Now that BHP Billiton has given up on ever acquiring Potash Corp. of Saskatchewan, Tony Clement's workday may be finally coming under control.
The Industry Minister seems to have been in the middle of every controversy facing the Harper government lately. He had the unenviable job of defending the government's decision to eliminate the mandatory long-form census; he was called on the justify the government's plans to spend $16-billion to purchase and maintain a new fleet of fighter aircraft, and Mr. Clement had the responsibility under the Investment Canada Act for approving or prohibiting BHP's attempted takeover of Potash Corp.
Mr. Clement's decision to prohibit the sale, confirmed by Prime Minister Stephen Harper, upset critics, like The Economist magazine, who worried Canada was closing the door to foreign investment. But allowing the sale would have led Saskatchewan Premier Brad Wall to declare war on the Conservatives.

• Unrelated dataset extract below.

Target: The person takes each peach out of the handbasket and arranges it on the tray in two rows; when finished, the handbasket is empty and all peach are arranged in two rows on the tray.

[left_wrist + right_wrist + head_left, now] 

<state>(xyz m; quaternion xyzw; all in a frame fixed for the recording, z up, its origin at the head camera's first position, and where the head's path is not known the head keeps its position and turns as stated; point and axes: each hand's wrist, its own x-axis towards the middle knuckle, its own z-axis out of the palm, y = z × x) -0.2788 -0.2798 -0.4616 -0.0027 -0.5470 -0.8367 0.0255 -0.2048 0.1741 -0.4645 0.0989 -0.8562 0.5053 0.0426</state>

BHP could still have caused the Tories political problems by coming back with a counteroffer during the 30-day period within which those counteroffers are permitted.
By giving up the game, the Australian mining giant has put the Potash story to rest, and left the Conservatives with one less thing to worry about. It will also make it easier for the Tories to justify the decision and to lay out new guidelines for foreign investors nervous about suffering BHP's fate, because the government was bound to keep its reasoning secret during the 30-day window.
In a news conference Sunday, Mr. Clement said BHP failed to meet three of six criteria used in such cases. He said the government felt the takeover would not have a beneficial effect on Canada's ability to compete in world markets; on productivity, efficiency and innovation in Canada; and on the country's overall level of economic activity.
The government also believes there may be a silver lining to the census contretemps. A Tory insider argues that, once the long-form censuses start arriving in people's mail boxes next year -one in three households will get one - public indignation at the time-consuming and intrusive forms could redound to the Conservatives' advantage.
Of course, there's still that pesky contract for the F-35 fighter jets to defend. But comparatively, at least, things are actually starting to quiet down for one of the Harper government's busiest and most controversial ministers.